The Top of the World

by Welthy Honsinger Fisher

Before World War II, the world seemed a much larger place. There were still large regions of the planet that were unexplored by Westerners which seemed ripe for discovery and adventure. Old movies from the 1930s reflect this dreamy adventurousness. Of course, visions of these alien lands were colored by sheer remoteness, and by cultural ignorance. It was also a time for great journeys of discovery and exploration. Trips to the poles, mountain climbing expeditions, caravans and men lost in the jungles of Africa. We now remember the men who first reached the summit of Everest, but how many remember the failed expeditions that preceded Hillary's trip? Welthy Honsinger Fisher, author of this travel tale from 1925, remembers Mallory, who, in the previous year, made it as far as the shoulder of Everest and did not return.

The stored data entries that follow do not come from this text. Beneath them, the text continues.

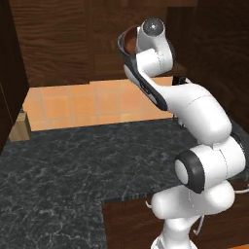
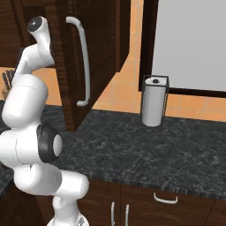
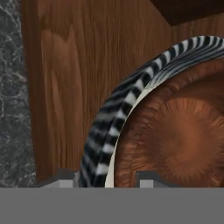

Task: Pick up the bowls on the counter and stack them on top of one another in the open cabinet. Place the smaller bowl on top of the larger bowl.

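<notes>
The stacking step looks nearly finished: the smaller bowl (image 3: 183,135) sits inside the larger bowl (image 3: 118,118) on the cabinet (image 3: 74,78) shelf, at three o'clock in the hand view. Next comes letting go and backing out. The pincer (image 3: 105,181) straddles the striped rim; whether it grips, I cannot tell.

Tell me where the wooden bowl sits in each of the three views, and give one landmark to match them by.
Left base view: the wooden bowl peeks out at upper centre, just left of the arm's top joint.
Right base view: I can't find it there.
Hand view: it sits at right, inside the striped rim of the larger bowl.
Shared landmark: the dark marble counter.
</notes>
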You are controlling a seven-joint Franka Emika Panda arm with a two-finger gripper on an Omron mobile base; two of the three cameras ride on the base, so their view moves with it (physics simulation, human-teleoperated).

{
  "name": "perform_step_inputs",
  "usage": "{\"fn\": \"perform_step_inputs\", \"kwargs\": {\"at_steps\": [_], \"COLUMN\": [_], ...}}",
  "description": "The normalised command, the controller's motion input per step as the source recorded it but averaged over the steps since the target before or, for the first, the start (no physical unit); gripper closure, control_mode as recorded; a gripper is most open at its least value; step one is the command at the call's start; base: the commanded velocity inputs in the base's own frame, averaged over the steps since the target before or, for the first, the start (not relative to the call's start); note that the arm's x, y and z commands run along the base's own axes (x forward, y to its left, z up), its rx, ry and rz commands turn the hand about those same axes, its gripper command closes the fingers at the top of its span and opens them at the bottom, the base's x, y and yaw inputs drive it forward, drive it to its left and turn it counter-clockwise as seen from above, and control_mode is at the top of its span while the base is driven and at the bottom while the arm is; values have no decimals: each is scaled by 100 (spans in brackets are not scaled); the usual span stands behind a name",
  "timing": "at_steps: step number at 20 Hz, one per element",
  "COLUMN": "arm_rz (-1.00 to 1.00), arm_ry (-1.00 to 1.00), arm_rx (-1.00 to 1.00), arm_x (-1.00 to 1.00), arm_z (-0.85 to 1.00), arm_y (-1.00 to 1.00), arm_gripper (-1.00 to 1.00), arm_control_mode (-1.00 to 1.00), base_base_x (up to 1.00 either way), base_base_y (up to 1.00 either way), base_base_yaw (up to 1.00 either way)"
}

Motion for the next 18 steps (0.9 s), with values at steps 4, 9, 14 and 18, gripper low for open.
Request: {"fn": "perform_step_inputs", "kwargs": {"at_steps": [4, 9, 14, 18], "arm_rz": [0, 0, 0, 0], "arm_ry": [0, 0, 0, -11], "arm_rx": [-4, -3, -3, -4], "arm_x": [100, 100, 83, 1], "arm_z": [-7, -3, -3, -5], "arm_y": [-10, -5, -2, 0], "arm_gripper": [100, 100, -100, -100], "arm_control_mode": [-100, -100, -100, -100], "base_base_x": [0, 0, 0, 0], "base_base_y": [0, 0, 0, 0], "base_base_yaw": [0, 0, 0, 0]}}
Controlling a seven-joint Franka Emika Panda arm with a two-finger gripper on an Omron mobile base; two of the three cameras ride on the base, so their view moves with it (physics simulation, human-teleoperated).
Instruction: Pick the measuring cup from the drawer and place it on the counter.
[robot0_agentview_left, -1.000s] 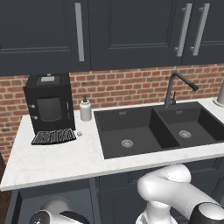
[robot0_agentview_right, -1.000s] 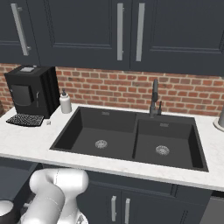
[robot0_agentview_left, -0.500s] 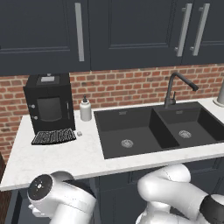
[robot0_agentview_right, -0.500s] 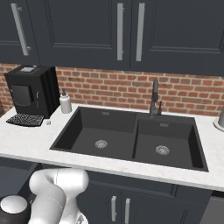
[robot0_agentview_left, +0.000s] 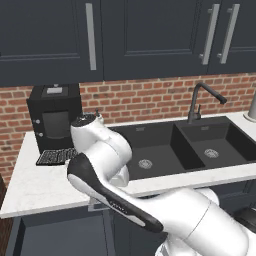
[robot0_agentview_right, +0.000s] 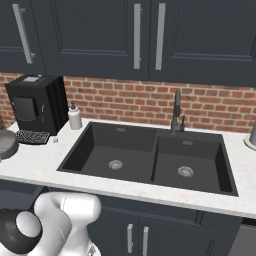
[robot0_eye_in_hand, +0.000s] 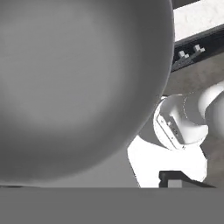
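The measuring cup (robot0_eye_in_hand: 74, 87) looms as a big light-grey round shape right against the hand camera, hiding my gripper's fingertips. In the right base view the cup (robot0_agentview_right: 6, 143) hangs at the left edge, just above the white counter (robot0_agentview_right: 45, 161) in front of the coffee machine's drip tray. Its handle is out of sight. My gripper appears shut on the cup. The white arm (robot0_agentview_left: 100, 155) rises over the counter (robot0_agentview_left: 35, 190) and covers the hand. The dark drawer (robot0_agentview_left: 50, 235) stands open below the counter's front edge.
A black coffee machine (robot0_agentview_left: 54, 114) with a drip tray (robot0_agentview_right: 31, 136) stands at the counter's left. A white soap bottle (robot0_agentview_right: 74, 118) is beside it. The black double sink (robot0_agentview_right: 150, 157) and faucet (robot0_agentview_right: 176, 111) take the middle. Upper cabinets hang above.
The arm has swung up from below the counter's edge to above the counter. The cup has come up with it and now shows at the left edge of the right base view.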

Fisher, who was an American teacher and advocate for literacy among Indian women and girls, was married just a year or two when she and her husband, who was a missionary, took this short trip from Calcutta to Darjeeling and up to the verge of the Himalaya. It was less of an adventure than a long trip for a spectacular picnic, but she was writing for people back home who knew next to nothing of such places. She and her husband, who she calls The Saheb, form a small caravan in Darjeeling, near a missionary school for girls (which still exists). They set out on a rainy spring morning, and climb slowly up the mountains (presumably into Nepal), and reach twelve thousand feet in about a week. They reach a vantage that gives them a spectacular panoramic view of the Himalayan range, where the author waxes rhapsodic about Everest and its lesser-known neighbors, rising six miles into the sky in sharp peaks of rock and ice. Along the way, Fisher talks about the rhododendron forests and the Indian and Tibetan people who populate the region. Her knowledge of the land and people are sharp and is little distorted by cultural chauvanism, though there are points at which her sense of Western (and especially American) superiority show through. She remains surprisingly sensitive to the religious sensibilities of Hinduism and Tibetan Buddhism, certainly for the wife of a missionary. The book is short, published in 1926, and so is fairly rare. It is copiously illustrated by photographs of Fisher's journey. She has a wide eyed wonder at all she sees on her trip. As a chapter in the early literature of the Himalayan foothills, the book is a pleasant window on its time and its exotic place.